My code is designed for encoder output that isn't producing strips but whole frames at a time, so probably it's just a bug.

Okay, please send PR, I'll test it and apply tomorrow.

mdevaev avatar Aug 03 '21 21:08 mdevaev

Created the PR here: https://github.com/pikvm/ustreamer/pull/119

I had some issues getting setup to test that I fjust resolved, but am out of time for the day., So I haven't validated as planned for regular capture and verifying regular pi capture has only 1 type 1-5 NALU. That's first on my list for the morning, and I'll post as soon as that's done.

Thanks!

aggieNick02 avatar Aug 04 '21 04:08 aggieNick02

Was able to test the fix running with standard pi capture. Everything still works as expected, and I verified the pi generated encoding indeed only has 1 type 1-5 NALU per frame, even when the captured source is the max 1080p with a looping video playing and the h264 bitrate is turned up to the maximum. So this bug seems like it would never have affected the standard use case.

Just let me know if you'd like anything else tested. Thanks!

aggieNick02 avatar Aug 04 '21 17:08 aggieNick02

Thanks! I will test it myself today and merge.

mdevaev avatar Aug 04 '21 21:08 mdevaev

I was just thinking. What happens if the last packet is the one that was in the loop and the condition after the loop is not met? Then marked will be false for the last package from the series. It seems that this will cause a new bug.

https://github.com/pikvm/ustreamer/blob/master/janus/src/rtp.c#L121

mdevaev avatar Aug 04 '21 22:08 mdevaev

I thought that at first too, but that situation can't actually happen. I imagine the code could be written a little bit differently to make that more clear. The gist is that the loop and subsequent if are structured so that the last packet is always processed by the if on line 127. The only reason for that if is to handle the degenerate case gracefully when there are no NALUs at all.

Here's a more careful breakdown:

The while loop iterates until it hits the break on line 111 when offset < 0. There are two possibilities when that happens:

  1. This was actually the first iteration of the while loop. In this case, last_offset = -PRE, there are no NALUs at all, and _rtp_process_nalu is never called anywhere in the rtp_wrap_h264
  2. This is not the first iteration of the while loop. Therefore line 124 has been executed at least once, setting last_offset to offset which is >=0 since it was >=0 after the check on line 110, and then had a non-negative number added to it on line 113. Since line 124 is the only place that sets last_offset other than its initial value, this means when the loop exits after more than 1 iteration, last_offset is non-negative and _rtp_process_nalu will be called with true for marked on line 130

aggieNick02 avatar Aug 05 '21 00:08 aggieNick02

Thanks, it sounds convincing. I also looked at it again. If you want, you can try to refactor this function. I'm open to it.

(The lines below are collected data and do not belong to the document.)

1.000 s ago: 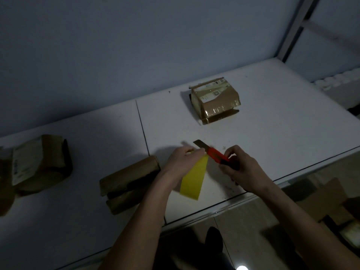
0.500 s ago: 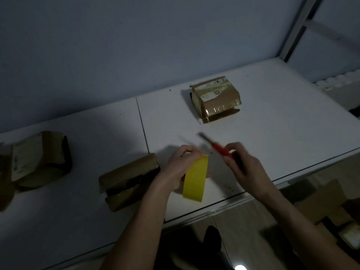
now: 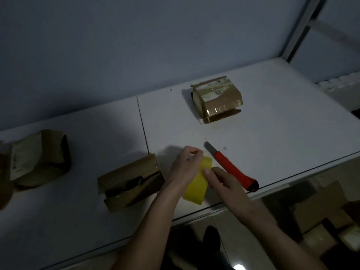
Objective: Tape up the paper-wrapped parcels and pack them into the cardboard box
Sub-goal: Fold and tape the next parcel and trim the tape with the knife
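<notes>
A cut strip of yellow tape (image 3: 195,190) hangs over the front of the white table (image 3: 276,133). My left hand (image 3: 185,166) pinches its top end. My right hand (image 3: 226,182) has its thumb on the strip's right edge, fingers behind it. A red utility knife (image 3: 232,169) with its blade out lies on the table just right of my hands. A brown paper parcel (image 3: 130,182) with an open seam lies left of my left wrist. Another loosely wrapped parcel (image 3: 39,156) sits at the far left. A taped parcel (image 3: 218,98) with a label sits further back.
A grey wall runs behind the table and a metal shelf post (image 3: 298,30) stands at the back right. Brown cardboard (image 3: 319,207) lies on the floor below the table's front right edge. A seam (image 3: 143,125) divides the tabletop.
My right hand has laid the red knife down on the table and moved left onto the tape strip. My left hand still holds the strip's top end.
</notes>
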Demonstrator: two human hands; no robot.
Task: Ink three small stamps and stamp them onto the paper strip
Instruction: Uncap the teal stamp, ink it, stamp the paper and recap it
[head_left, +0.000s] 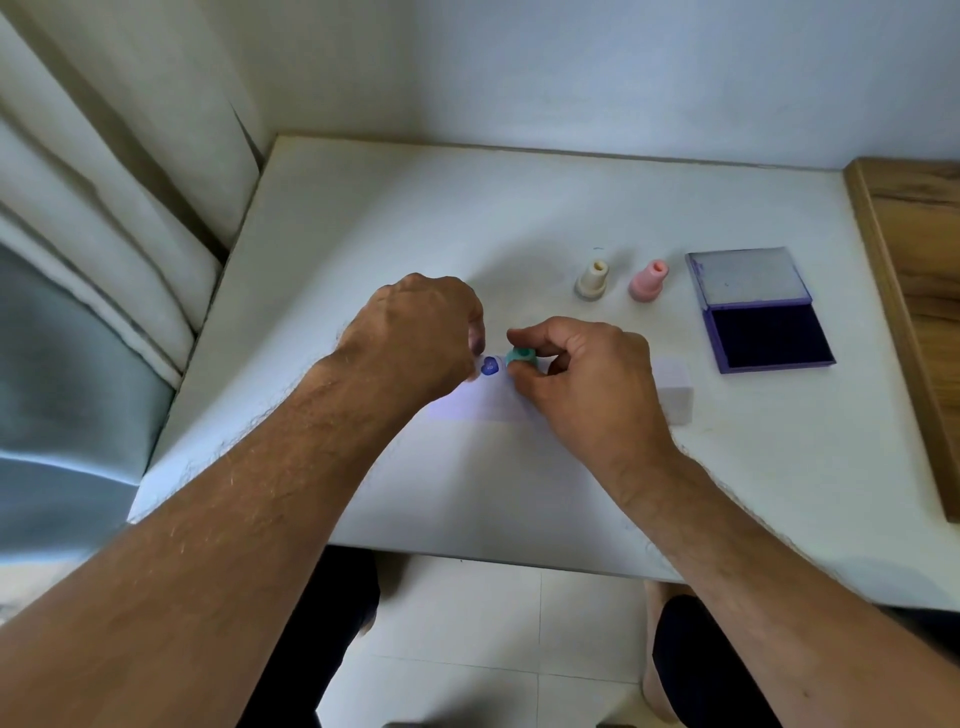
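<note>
Your right hand (582, 379) pinches a teal stamp (521, 357); at its nine o'clock sits a blue heart-shaped print (489, 366) on the pale lilac paper strip (670, 392). At one o'clock: a cream stamp (592, 280), a pink stamp (649, 280), and a purple ink pad (763, 332) with dark navy felt on the white table (415, 208).

Both bare forearms reach in from the bottom corners and meet near the middle of the frame. The left hand (421, 332) sits left of centre, knuckles up, back of the hand to the camera, fingers curled down and under; what the fingertips do is hidden. The right hand (587, 374) sits just right of it, thumb and forefinger curled toward the left in a pinch, remaining fingers tucked loosely into the palm. The hands are close but apart.
</note>
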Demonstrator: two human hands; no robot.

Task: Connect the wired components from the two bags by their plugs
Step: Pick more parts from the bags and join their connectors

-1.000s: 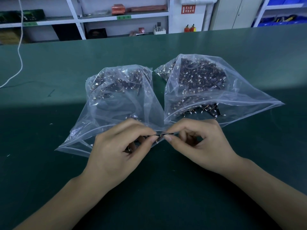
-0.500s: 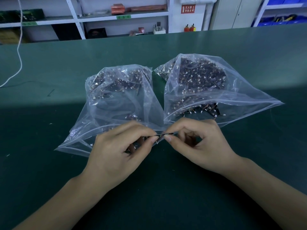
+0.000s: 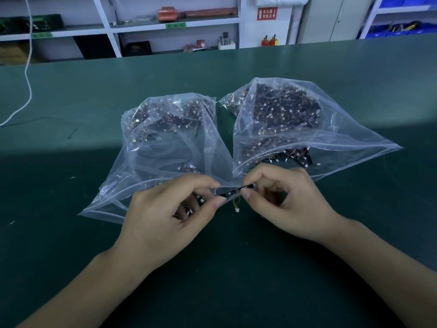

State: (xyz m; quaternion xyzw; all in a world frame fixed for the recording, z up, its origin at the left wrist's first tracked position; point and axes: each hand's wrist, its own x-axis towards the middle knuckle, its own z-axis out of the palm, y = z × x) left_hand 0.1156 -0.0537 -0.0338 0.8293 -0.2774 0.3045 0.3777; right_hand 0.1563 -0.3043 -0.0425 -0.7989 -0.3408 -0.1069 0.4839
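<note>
Both hands pinching one dark wired component (image 3: 233, 191) held between them just above the green surface (image 3: 236, 268), at the mouths of the left bag (image 3: 165, 143) and right bag (image 3: 295, 129): left hand (image 3: 170, 216), right hand (image 3: 287, 204). Long axis roughly left to right, fingertips nearly touching; loose white plug (image 3: 236, 210) hanging below on short wires, nearer right hand. Red wall sign (image 3: 267, 13) bearing Chinese characters, not legible; no brands legible.

Two bare forearms entering from the lower edge, no sleeves visible on either. Left hand (image 3: 163, 216) and right hand (image 3: 290, 204) both uncovered: no gloves, no rings, no watch or bracelet at the wrists. Fingernails short and plain, without polish. Slim fingers, smooth knuckles. Nothing else of the body in view.
</note>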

mdevaev avatar Aug 05 '21 04:08 mdevaev

Haha, sure. I'll give it a go. The ffmpeg code for the same thing does it more naturally, but it also has some "fun" code too that isn't obvious until you figure out what it is doing. It's very sharp and efficient C code, but takes some staring to understand. Like this code that skips the NALU start bytes in a buffer: while (!*(r++)); (NALU start bytes can be 00 00 01 or 00 00 00 01, so if you know you are on the beginning of start bytes, it's a nice compact way to advance past them. But I stared for a few minutes without a comment before I realized.) And then the code that searches for the next start code is super-optimized to be able to generally advance 4 bytes at a time, regardless of endianness, doing 3 boolean operations and a subtraction on the integer formed by the 4 bytes - it's something else. :-)

But yeah, I'll see what I can do with the function and send a PR likely today.